* _Problem statement_: Transcribe the listing below exactly, without pictures.

* _Dataset content_:
* * * * * * * * *

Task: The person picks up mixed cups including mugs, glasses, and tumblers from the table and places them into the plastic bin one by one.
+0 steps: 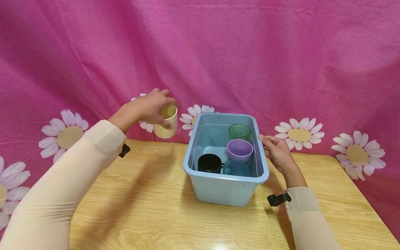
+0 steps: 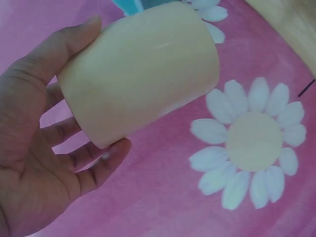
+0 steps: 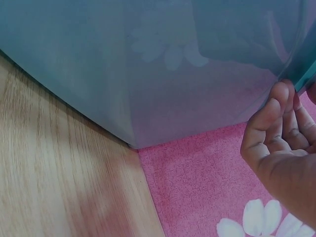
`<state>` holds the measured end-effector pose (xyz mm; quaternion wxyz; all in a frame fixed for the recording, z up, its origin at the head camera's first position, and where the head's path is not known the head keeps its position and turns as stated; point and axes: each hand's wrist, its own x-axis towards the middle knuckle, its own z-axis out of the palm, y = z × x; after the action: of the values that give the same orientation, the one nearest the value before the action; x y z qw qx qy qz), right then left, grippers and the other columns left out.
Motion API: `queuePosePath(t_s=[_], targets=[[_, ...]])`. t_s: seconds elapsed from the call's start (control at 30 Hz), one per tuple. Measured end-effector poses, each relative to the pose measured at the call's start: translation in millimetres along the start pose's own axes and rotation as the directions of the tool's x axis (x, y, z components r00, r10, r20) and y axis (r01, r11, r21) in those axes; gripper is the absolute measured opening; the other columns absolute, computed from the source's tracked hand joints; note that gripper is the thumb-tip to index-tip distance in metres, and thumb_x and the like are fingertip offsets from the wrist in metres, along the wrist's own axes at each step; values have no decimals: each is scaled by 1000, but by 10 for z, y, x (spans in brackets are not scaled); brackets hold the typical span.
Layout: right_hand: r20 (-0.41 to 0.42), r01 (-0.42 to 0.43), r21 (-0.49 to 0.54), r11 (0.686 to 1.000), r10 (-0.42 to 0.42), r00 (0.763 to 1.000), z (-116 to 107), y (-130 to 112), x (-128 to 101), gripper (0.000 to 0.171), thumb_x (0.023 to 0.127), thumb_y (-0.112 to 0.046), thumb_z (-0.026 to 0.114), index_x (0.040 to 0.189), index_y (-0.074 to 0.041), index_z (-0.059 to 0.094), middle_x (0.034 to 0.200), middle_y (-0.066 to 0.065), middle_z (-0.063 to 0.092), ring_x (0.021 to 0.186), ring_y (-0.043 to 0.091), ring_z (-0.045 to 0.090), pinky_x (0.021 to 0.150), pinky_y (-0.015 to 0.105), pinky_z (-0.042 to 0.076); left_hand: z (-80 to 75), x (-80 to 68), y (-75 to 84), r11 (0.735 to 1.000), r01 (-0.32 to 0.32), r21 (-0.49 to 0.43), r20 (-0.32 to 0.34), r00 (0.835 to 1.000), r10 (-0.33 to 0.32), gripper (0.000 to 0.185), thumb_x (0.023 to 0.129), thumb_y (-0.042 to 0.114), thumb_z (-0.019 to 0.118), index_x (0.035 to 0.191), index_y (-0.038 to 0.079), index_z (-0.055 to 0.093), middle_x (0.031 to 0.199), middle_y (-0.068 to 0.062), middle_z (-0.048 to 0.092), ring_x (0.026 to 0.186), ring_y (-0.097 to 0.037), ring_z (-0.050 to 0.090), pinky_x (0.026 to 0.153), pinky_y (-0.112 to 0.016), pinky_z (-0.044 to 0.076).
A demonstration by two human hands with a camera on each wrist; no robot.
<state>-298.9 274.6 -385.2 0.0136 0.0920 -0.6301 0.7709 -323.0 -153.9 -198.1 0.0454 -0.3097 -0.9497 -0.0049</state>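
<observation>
My left hand (image 1: 153, 106) grips a pale yellow cup (image 1: 170, 126) by its rim, up in the air left of a blue plastic bin (image 1: 223, 191). In the left wrist view the thumb and fingers of that hand (image 2: 44, 148) hold the cup (image 2: 143, 74) from either side. My right hand (image 1: 276, 151) pinches the bin's right rim; the right wrist view has its fingers curled at the rim too. Inside the bin stand a black mug (image 1: 209, 164), a purple cup (image 1: 240, 149), a green clear cup (image 1: 240, 131) and a teal clear cup (image 1: 236, 168).
The bin stands on a light wooden table (image 1: 150, 208). Behind it hangs a pink cloth (image 1: 218, 55) printed with white daisies, which also drops past the table's right edge. A black strap device (image 1: 279, 199) sits on the right wrist.
</observation>
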Motion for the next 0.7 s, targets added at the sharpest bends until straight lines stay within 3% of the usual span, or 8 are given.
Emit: queuePosePath(t_s=[0.43,0.7], targets=[[-7,-1,-23,1000,1,1000,-21,-3,11,20,103,-21,63,90,-14,77,80,-2,72,75,8,69,71,25,60,-261,62,324,986,-151,70,-12,988,152,69,73,35,92,133,16,66,128,-12,53,113,-33,45,82,-46,54],[-9,6,-22,1000,-6,1000,-48,-10,3,20,103,-21,63,90,-14,77,80,-2,72,75,8,69,70,24,60,-331,176,608,976,-206,75,0,978,207,70,74,35,92,136,20,64,128,-9,52,115,-31,43,86,-43,53]])
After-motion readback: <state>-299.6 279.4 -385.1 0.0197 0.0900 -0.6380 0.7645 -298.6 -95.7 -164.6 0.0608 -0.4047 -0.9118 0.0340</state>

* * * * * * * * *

* _Result of this task_:
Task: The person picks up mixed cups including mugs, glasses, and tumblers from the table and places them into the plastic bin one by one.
+0 steps: 
+0 steps: 
+0 steps: 
`<state>` holds the measured end-effector pose (xyz mm; quaternion wxyz; all in a frame fixed for the recording, z up, its origin at the head camera's first position, and where the head's path is not known the head keeps its position and turns as stated; point and axes: each hand's wrist, its own x-axis towards the middle knuckle, its own z-axis out of the palm, y = z × x; after the action: of the values that give the same orientation, the one nearest the value before the action; x y z qw qx qy qz), right then left, grippers and the other columns left out.
Motion API: `queuePosePath(t_s=[_], targets=[[_, ...]])`. t_s: seconds elapsed from the call's start (control at 30 Hz), one per tuple. Measured end-effector poses, each relative to the pose measured at the call's start: translation in millimetres along the start pose's own axes and rotation as the directions of the tool's x axis (x, y, z components r00, r10, r20) and y axis (r01, r11, r21) in those axes; gripper is the absolute measured opening; the other columns absolute, computed from the source's tracked hand joints; note that gripper is the thumb-tip to index-tip distance in metres, and thumb_x and the like are fingertip offsets from the wrist in metres, along the wrist's own axes at each step; values have no decimals: each is scaled by 1000, but by 10 for z, y, x (spans in brackets are not scaled); brackets hold the typical span.
Layout: right_hand: r20 (-0.41 to 0.42), r01 (-0.42 to 0.43), r21 (-0.49 to 0.54), r11 (0.686 to 1.000), r10 (-0.42 to 0.42), r00 (0.763 to 1.000), z (-116 to 107), y (-130 to 112), x (-128 to 101), gripper (0.000 to 0.171), thumb_x (0.023 to 0.127), thumb_y (-0.112 to 0.046), thumb_z (-0.026 to 0.114), index_x (0.040 to 0.189), index_y (-0.074 to 0.041), index_z (-0.059 to 0.094), middle_x (0.034 to 0.200), middle_y (-0.066 to 0.065), middle_z (-0.063 to 0.092), ring_x (0.021 to 0.186), ring_y (-0.043 to 0.091), ring_z (-0.045 to 0.090), pinky_x (0.021 to 0.150), pinky_y (-0.015 to 0.105), pinky_z (-0.042 to 0.076); left_hand: z (-80 to 75), x (-80 to 68), y (-75 to 84), r11 (0.735 to 1.000), r01 (-0.32 to 0.32), r21 (-0.49 to 0.43), r20 (-0.32 to 0.34), r00 (0.835 to 1.000), r10 (-0.33 to 0.32), gripper (0.000 to 0.185), thumb_x (0.023 to 0.129), thumb_y (-0.042 to 0.114), thumb_z (-0.019 to 0.118), index_x (0.035 to 0.191), index_y (-0.038 to 0.079), index_z (-0.055 to 0.093), middle_x (0.031 to 0.199), middle_y (-0.068 to 0.062), middle_z (-0.048 to 0.092), ring_x (0.026 to 0.186), ring_y (-0.097 to 0.037), ring_z (-0.050 to 0.090), pinky_x (0.026 to 0.153), pinky_y (-0.112 to 0.016), pinky_z (-0.044 to 0.076).
A demonstration by two human hands with a camera on each wrist; no robot.
<state>-298.9 274.6 -385.2 0.0136 0.0920 -0.6301 0.7709 -323.0 -153.9 -198.1 0.0454 -0.3097 -0.9497 -0.0049</state>
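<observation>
My left hand (image 1: 153, 106) grips a pale yellow cup (image 1: 170, 126) by its rim, up in the air left of a blue plastic bin (image 1: 223, 191). In the left wrist view the thumb and fingers of that hand (image 2: 44, 148) hold the cup (image 2: 143, 74) from either side. My right hand (image 1: 276, 151) pinches the bin's right rim; the right wrist view has its fingers curled at the rim too. Inside the bin stand a black mug (image 1: 209, 164), a purple cup (image 1: 240, 149), a green clear cup (image 1: 240, 131) and a teal clear cup (image 1: 236, 168).
The bin stands on a light wooden table (image 1: 150, 208). Behind it hangs a pink cloth (image 1: 218, 55) printed with white daisies, which also drops past the table's right edge. A black strap device (image 1: 279, 199) sits on the right wrist.
</observation>
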Motion for the next 0.7 s, targets added at the sharpest bends until straight lines stay within 3% of the usual span, or 8 are given.
Emit: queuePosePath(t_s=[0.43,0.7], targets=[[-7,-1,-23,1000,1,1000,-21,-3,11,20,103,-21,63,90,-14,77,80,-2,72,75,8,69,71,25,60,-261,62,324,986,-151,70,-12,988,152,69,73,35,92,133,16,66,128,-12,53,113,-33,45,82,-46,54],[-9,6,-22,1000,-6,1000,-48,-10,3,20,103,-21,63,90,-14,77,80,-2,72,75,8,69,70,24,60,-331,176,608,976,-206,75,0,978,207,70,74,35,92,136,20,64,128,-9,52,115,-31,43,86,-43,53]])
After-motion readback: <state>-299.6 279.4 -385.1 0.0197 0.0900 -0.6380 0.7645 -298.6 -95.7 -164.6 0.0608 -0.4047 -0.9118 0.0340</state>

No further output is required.